Task to complete -
Work out how many lines of the records hold the string "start", and reply with that number alone.

━━━ Records for the task ━━━

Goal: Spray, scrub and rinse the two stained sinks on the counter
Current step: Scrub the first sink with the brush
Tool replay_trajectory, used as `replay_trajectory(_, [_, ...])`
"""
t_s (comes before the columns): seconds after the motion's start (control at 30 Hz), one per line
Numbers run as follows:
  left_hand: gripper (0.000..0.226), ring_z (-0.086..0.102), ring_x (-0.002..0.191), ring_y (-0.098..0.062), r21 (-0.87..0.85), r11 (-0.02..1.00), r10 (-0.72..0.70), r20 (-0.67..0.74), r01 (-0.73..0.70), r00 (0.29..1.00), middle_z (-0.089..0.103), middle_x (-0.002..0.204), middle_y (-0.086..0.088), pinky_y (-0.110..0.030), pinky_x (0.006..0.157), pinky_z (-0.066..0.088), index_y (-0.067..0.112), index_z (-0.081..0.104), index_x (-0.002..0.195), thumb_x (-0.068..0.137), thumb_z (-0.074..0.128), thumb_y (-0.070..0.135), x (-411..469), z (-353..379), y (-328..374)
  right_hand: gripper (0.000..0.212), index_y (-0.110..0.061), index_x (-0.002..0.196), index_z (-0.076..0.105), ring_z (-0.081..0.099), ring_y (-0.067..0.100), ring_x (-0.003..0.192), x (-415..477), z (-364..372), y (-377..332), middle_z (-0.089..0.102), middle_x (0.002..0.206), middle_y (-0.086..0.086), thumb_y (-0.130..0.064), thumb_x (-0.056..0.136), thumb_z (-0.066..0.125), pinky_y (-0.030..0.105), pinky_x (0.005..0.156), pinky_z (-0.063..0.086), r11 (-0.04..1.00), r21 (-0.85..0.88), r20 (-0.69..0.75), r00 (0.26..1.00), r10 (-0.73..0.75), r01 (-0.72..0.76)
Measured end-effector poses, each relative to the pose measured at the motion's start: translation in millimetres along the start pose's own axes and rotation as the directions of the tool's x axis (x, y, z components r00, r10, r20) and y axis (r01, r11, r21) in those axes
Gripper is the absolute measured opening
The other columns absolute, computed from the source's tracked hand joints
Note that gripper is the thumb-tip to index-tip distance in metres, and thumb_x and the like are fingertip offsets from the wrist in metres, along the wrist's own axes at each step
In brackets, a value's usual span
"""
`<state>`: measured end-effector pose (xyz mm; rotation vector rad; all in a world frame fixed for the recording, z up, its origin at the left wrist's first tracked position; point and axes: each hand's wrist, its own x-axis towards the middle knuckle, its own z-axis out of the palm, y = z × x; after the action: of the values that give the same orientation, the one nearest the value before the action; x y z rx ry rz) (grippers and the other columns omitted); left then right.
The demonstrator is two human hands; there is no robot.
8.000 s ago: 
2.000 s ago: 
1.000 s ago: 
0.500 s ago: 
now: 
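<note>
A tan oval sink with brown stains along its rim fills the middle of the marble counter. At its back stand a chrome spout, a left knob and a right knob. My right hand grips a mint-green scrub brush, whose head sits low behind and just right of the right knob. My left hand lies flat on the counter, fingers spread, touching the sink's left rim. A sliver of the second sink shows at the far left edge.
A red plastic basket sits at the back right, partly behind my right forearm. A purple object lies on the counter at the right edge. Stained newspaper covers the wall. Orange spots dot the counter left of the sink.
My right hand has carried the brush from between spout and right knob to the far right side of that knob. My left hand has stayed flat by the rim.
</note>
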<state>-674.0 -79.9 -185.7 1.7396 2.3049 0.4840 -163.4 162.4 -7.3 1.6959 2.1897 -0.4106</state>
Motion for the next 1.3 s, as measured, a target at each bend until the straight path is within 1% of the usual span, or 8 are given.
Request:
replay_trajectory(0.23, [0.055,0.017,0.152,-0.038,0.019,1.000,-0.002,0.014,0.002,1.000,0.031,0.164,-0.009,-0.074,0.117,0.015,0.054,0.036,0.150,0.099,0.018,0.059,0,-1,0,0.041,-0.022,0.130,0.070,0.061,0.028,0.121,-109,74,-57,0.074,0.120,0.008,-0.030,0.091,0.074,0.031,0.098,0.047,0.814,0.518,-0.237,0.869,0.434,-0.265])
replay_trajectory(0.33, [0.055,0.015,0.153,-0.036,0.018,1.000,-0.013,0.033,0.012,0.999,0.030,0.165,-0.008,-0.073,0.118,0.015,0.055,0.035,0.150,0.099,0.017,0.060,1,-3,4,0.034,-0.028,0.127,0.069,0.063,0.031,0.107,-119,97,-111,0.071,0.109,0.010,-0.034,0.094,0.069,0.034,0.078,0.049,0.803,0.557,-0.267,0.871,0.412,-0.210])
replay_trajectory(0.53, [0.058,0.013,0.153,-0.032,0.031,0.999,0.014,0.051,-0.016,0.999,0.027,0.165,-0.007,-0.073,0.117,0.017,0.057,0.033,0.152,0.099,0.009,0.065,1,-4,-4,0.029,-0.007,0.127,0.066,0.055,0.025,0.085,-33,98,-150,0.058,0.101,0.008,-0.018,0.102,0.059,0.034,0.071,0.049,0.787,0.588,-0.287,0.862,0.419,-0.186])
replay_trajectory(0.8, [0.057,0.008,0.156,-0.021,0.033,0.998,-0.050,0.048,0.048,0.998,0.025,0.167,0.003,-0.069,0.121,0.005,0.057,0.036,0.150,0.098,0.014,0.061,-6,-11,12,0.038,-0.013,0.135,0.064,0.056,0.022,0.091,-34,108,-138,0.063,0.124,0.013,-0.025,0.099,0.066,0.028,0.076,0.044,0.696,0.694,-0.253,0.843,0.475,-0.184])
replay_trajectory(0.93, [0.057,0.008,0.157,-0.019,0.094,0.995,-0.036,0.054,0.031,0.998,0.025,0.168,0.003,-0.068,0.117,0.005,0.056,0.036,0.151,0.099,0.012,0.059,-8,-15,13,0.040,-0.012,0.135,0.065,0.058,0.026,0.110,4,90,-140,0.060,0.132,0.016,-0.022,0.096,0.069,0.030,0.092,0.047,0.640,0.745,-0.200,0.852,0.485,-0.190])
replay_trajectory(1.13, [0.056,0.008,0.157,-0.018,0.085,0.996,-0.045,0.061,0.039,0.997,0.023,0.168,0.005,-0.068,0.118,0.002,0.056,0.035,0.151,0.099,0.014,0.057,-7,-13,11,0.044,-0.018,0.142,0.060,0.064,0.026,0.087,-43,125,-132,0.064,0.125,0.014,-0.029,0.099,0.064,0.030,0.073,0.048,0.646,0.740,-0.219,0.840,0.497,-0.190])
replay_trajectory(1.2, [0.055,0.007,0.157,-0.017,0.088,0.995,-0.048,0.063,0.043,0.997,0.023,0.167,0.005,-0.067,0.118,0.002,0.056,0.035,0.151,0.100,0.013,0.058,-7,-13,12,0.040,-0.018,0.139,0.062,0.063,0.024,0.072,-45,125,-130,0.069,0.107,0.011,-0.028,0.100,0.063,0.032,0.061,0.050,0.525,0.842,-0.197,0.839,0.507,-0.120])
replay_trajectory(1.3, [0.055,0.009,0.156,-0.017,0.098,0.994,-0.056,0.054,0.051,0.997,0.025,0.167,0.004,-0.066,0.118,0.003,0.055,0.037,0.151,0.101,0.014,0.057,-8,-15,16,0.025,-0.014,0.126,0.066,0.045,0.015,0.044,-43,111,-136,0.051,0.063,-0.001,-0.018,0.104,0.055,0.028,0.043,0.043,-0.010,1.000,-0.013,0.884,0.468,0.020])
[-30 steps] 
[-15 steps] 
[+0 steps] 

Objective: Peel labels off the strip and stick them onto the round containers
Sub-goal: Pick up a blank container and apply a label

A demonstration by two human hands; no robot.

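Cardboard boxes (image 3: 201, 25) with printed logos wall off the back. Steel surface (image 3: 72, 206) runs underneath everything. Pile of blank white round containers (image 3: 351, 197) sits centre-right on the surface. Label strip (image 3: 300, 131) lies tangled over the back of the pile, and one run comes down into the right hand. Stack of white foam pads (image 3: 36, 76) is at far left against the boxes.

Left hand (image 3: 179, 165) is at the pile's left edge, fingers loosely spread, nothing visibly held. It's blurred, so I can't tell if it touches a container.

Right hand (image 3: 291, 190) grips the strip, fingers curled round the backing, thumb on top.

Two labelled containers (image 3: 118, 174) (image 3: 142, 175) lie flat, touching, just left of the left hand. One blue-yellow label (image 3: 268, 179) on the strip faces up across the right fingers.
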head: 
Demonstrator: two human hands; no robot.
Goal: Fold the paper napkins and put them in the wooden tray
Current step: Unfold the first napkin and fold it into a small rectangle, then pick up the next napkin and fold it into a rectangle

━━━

Response to the task -
2